** Task prompt **
Find the line with "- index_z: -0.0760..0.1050" in the entries below, then reproduce it and every line after it down to and including the line with "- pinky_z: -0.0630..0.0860", exactly.

═══ Data for this exercise ═══

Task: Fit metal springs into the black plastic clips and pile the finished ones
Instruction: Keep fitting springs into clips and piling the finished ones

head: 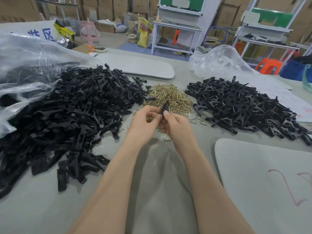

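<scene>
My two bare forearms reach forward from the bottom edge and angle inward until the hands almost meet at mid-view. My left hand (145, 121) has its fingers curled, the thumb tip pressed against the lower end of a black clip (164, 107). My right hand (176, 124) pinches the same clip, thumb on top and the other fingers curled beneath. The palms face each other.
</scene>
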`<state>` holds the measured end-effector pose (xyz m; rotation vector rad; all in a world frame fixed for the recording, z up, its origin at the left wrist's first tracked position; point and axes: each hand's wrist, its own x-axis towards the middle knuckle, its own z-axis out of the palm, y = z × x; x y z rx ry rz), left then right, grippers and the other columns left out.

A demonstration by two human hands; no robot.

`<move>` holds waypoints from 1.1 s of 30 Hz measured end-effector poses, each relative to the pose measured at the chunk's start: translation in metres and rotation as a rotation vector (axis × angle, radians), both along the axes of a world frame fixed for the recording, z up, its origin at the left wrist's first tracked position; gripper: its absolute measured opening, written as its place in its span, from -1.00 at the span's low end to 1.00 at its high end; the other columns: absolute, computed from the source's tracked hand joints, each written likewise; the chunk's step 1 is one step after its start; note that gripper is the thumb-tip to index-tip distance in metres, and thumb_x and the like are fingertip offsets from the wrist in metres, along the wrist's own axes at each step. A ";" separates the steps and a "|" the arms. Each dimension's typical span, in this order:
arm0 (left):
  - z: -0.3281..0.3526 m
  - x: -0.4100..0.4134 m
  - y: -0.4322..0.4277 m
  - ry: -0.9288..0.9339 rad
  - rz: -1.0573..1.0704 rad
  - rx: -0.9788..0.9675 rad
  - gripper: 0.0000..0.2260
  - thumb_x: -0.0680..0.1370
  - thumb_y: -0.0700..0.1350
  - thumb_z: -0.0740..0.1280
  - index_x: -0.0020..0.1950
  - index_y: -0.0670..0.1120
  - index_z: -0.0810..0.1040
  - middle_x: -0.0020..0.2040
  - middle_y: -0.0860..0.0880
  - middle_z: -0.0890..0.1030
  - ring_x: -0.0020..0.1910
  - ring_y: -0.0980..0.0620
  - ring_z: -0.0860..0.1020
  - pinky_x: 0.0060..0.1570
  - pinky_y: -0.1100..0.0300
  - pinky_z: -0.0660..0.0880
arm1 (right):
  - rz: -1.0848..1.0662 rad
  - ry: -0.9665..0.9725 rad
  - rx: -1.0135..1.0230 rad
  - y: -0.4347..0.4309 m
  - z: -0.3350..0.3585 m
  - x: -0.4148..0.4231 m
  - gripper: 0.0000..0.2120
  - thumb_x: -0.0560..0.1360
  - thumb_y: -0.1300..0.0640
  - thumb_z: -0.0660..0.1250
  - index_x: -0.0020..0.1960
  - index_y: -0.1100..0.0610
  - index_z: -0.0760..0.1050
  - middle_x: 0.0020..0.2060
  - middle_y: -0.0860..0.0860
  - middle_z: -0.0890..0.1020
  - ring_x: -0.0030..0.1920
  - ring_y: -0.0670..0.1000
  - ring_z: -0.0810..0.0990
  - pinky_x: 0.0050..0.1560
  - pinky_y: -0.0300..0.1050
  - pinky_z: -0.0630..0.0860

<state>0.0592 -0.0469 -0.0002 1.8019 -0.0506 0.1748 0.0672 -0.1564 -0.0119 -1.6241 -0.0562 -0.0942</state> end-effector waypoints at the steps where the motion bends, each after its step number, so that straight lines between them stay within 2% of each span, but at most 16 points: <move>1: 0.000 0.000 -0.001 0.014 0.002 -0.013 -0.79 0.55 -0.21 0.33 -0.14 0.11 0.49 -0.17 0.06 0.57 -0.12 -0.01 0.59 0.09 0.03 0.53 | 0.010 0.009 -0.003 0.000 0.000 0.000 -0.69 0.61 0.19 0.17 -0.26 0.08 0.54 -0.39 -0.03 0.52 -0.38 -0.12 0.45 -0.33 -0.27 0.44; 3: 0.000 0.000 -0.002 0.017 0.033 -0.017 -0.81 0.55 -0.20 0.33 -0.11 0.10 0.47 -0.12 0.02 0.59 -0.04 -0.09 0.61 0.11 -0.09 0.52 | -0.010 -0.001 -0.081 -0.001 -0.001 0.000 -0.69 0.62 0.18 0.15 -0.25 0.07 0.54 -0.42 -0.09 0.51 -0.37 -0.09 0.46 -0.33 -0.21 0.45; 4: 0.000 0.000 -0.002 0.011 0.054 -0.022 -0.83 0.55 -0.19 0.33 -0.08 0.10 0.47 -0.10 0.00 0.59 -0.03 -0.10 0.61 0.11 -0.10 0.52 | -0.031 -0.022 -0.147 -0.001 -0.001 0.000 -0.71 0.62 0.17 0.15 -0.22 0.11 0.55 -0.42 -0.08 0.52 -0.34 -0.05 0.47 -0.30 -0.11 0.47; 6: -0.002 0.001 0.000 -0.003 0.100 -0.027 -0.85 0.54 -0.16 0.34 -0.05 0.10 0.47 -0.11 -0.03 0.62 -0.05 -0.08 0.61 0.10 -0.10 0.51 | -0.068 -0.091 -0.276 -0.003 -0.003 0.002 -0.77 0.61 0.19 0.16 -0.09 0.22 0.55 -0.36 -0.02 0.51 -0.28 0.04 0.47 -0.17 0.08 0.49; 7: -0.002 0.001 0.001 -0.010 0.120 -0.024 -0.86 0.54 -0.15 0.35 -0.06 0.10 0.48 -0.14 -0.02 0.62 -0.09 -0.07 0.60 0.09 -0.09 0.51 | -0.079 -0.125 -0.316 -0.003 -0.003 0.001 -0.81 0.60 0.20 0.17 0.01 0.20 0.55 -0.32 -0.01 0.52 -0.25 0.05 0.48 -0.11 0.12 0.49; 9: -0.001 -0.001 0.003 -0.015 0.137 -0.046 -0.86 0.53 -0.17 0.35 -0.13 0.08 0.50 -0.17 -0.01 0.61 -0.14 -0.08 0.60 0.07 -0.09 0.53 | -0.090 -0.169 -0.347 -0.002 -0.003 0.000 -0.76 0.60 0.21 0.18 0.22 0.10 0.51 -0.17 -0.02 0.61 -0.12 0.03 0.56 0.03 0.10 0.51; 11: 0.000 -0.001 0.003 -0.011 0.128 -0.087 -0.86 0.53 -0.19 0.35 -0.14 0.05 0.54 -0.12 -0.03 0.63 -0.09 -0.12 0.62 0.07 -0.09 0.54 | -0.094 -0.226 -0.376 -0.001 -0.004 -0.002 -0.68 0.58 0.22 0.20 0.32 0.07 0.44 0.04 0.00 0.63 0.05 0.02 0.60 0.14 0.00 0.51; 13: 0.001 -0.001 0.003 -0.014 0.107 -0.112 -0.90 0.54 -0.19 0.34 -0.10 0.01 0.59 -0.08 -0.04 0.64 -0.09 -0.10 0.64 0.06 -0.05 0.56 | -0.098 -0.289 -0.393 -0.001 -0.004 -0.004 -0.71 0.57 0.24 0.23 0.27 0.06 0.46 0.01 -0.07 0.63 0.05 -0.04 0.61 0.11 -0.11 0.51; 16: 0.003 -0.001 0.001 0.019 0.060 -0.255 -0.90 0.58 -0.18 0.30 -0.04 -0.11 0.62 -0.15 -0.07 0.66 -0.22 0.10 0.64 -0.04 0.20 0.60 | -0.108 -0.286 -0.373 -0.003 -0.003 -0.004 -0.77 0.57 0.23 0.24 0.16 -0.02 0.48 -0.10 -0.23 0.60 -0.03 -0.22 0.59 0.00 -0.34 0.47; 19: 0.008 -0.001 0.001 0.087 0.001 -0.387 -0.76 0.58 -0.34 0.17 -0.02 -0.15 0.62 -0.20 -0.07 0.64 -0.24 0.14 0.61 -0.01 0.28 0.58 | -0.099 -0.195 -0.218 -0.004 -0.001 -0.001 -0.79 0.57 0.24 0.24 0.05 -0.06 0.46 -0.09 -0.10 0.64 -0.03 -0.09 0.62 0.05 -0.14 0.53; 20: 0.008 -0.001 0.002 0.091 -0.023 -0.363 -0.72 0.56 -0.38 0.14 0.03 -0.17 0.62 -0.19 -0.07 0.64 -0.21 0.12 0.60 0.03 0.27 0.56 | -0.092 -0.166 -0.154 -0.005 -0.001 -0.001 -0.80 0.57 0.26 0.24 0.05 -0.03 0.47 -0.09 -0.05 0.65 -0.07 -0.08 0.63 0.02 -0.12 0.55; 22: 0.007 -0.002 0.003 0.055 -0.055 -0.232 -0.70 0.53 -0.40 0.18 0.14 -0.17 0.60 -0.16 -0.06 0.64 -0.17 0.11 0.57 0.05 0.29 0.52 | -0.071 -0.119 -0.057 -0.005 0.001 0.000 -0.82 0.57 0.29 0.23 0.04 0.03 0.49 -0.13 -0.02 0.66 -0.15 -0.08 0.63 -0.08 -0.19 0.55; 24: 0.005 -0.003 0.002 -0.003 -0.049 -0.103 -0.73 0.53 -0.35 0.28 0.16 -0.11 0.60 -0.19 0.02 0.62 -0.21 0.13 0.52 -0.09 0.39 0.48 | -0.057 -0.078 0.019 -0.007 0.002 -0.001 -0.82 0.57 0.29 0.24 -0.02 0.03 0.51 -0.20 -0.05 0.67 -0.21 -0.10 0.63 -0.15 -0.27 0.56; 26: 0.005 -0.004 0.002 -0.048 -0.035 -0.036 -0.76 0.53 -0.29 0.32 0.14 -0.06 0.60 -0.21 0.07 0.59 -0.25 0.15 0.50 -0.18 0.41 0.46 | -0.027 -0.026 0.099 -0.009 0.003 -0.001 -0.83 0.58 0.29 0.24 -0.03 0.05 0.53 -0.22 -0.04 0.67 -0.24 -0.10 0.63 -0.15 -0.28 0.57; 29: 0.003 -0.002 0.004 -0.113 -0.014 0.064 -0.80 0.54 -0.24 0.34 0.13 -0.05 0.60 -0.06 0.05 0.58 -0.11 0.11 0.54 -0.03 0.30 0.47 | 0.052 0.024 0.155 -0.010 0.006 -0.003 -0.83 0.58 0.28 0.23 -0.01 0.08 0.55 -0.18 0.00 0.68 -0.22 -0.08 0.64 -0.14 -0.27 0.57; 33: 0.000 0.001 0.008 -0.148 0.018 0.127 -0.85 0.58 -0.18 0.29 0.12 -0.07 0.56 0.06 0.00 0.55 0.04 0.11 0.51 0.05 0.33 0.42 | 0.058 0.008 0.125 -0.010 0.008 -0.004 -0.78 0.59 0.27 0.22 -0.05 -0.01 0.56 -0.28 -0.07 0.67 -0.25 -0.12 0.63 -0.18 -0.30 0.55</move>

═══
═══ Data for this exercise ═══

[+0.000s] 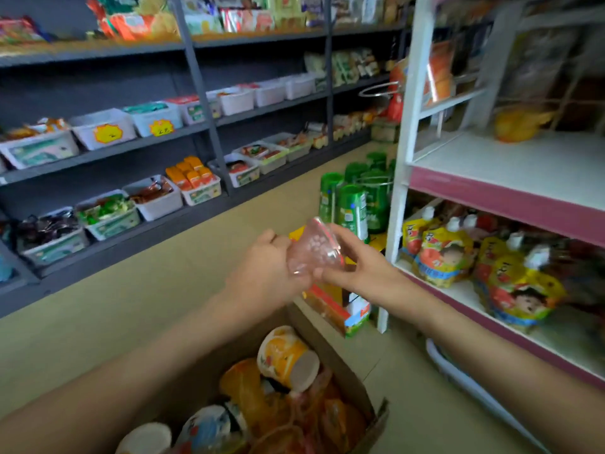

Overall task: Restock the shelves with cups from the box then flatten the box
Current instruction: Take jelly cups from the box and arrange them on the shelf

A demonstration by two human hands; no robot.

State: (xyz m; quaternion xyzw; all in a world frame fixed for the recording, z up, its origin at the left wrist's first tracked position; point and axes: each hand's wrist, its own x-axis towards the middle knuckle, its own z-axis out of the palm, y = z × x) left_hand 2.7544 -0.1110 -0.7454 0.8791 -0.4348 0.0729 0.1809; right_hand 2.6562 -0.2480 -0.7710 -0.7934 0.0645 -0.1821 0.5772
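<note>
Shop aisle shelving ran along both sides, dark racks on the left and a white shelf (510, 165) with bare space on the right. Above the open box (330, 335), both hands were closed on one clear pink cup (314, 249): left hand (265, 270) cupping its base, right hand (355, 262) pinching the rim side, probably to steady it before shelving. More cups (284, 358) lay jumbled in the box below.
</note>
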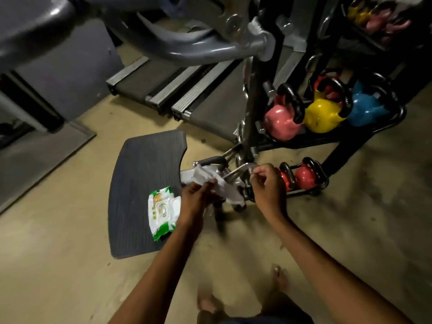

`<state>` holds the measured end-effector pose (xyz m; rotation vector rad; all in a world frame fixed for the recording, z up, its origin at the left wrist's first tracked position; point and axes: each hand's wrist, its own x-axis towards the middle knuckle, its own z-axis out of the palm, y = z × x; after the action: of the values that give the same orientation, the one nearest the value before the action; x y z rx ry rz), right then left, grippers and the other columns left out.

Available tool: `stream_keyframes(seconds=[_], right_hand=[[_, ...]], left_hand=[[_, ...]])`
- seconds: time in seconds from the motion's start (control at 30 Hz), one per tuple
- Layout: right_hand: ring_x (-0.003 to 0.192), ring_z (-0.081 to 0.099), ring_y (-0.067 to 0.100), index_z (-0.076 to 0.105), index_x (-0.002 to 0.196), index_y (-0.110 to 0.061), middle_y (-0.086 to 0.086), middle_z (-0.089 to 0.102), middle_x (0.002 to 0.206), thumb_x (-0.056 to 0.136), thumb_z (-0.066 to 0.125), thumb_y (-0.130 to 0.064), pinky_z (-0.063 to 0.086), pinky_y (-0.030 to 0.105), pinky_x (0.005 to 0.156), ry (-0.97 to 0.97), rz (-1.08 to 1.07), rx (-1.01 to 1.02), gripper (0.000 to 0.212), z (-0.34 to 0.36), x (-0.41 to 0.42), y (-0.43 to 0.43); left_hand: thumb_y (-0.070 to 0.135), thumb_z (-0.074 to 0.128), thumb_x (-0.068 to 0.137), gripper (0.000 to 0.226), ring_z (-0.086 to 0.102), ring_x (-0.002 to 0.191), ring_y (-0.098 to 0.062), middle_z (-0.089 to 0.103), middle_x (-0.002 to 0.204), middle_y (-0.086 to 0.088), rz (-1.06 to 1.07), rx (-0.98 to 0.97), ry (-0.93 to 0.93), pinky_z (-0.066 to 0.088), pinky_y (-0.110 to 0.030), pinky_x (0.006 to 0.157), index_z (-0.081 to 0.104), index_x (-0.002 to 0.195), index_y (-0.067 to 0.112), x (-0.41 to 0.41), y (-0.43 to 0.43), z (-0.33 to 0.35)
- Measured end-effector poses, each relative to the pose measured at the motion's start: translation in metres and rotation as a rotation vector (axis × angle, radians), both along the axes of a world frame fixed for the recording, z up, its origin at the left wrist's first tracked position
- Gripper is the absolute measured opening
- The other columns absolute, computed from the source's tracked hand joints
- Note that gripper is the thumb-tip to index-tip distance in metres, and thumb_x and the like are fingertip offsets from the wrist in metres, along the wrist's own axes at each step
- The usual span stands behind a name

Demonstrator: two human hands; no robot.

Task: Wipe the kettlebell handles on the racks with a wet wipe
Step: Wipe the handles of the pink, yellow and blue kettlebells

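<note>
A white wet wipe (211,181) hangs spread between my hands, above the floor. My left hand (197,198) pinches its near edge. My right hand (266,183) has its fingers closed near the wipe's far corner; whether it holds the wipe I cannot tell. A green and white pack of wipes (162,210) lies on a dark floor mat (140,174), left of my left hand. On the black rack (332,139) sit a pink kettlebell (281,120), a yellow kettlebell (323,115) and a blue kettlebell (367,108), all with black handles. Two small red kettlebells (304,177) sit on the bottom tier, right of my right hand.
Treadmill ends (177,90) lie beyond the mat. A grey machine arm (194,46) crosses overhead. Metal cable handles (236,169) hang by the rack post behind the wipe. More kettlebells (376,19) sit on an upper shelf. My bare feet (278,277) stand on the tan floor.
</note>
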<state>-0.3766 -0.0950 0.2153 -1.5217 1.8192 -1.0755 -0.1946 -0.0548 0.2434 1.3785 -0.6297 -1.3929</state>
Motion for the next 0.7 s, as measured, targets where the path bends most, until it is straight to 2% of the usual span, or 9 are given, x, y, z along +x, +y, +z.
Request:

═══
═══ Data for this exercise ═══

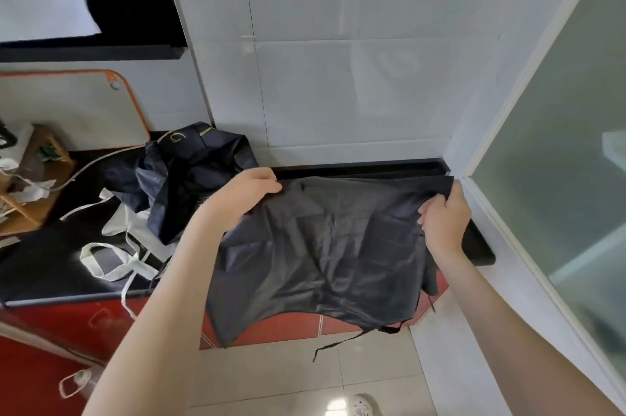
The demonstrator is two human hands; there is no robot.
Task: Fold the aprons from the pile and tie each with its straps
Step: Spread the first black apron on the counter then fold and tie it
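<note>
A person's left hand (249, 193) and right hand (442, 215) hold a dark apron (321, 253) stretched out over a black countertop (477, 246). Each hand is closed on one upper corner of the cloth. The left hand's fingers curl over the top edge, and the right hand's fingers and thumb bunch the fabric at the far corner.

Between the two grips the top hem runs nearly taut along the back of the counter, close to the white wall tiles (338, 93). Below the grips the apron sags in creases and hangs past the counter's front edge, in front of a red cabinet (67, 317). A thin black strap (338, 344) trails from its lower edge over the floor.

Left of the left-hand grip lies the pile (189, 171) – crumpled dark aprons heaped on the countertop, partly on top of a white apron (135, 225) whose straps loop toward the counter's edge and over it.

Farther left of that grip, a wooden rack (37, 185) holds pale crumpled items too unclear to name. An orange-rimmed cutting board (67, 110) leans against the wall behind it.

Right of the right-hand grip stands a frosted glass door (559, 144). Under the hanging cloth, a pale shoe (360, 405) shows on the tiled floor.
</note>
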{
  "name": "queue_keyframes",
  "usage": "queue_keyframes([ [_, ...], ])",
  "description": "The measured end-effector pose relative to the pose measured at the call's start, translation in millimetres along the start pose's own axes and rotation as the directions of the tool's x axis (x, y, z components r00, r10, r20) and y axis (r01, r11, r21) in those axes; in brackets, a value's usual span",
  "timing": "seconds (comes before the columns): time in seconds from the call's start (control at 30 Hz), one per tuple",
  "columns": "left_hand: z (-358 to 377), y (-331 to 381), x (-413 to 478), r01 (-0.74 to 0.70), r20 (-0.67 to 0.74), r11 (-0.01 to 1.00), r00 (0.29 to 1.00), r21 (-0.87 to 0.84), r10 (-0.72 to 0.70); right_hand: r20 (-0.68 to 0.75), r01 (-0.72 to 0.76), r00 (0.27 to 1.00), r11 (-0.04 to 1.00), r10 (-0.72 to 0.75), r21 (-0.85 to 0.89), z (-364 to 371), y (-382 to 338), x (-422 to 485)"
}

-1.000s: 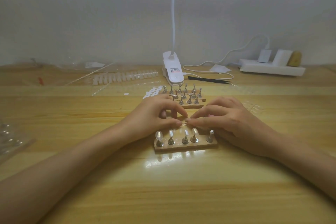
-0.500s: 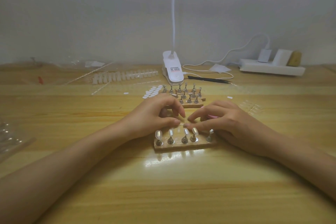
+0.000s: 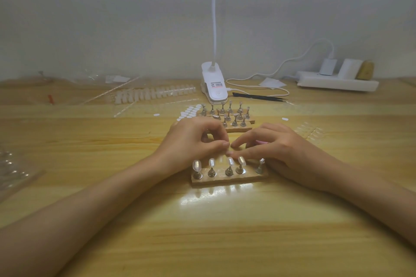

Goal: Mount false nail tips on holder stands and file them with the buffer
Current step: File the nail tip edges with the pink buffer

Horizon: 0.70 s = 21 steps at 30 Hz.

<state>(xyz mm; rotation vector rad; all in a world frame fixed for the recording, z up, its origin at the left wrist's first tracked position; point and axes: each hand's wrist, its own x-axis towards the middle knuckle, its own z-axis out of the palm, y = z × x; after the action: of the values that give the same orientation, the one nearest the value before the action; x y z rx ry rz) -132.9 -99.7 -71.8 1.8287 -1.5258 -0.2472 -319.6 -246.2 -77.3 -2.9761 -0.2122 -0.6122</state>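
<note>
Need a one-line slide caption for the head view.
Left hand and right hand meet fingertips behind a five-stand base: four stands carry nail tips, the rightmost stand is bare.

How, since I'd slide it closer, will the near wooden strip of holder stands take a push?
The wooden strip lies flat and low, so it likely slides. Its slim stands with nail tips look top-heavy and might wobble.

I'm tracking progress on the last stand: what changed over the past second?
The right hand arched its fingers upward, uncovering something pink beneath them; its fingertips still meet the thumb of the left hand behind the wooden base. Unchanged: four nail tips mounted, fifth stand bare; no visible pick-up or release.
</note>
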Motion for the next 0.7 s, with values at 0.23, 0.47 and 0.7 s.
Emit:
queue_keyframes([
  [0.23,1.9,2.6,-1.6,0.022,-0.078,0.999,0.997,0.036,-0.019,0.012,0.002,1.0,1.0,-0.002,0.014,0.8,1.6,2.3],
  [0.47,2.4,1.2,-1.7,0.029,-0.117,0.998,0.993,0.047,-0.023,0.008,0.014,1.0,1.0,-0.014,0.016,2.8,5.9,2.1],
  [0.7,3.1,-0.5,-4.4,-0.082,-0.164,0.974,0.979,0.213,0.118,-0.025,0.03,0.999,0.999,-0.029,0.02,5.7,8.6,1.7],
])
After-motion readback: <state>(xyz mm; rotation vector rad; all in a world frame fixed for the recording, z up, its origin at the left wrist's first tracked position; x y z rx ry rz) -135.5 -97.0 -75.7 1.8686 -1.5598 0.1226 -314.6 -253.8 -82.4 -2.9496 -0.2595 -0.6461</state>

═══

** Written answer **
  - index_z: -0.0760..0.1050
  - middle_x: 0.0020..0.2060
  - middle_y: -0.0860..0.0860
  - middle_z: -0.0890..0.1020
  - ring_x: -0.0030..0.1920
  - ring_y: -0.0670..0.1000
  - ring_z: -0.0810..0.0990
  - pinky_x: 0.0050..0.1560
  - pinky_y: -0.0300..0.1050
  - pinky_z: -0.0630..0.0860

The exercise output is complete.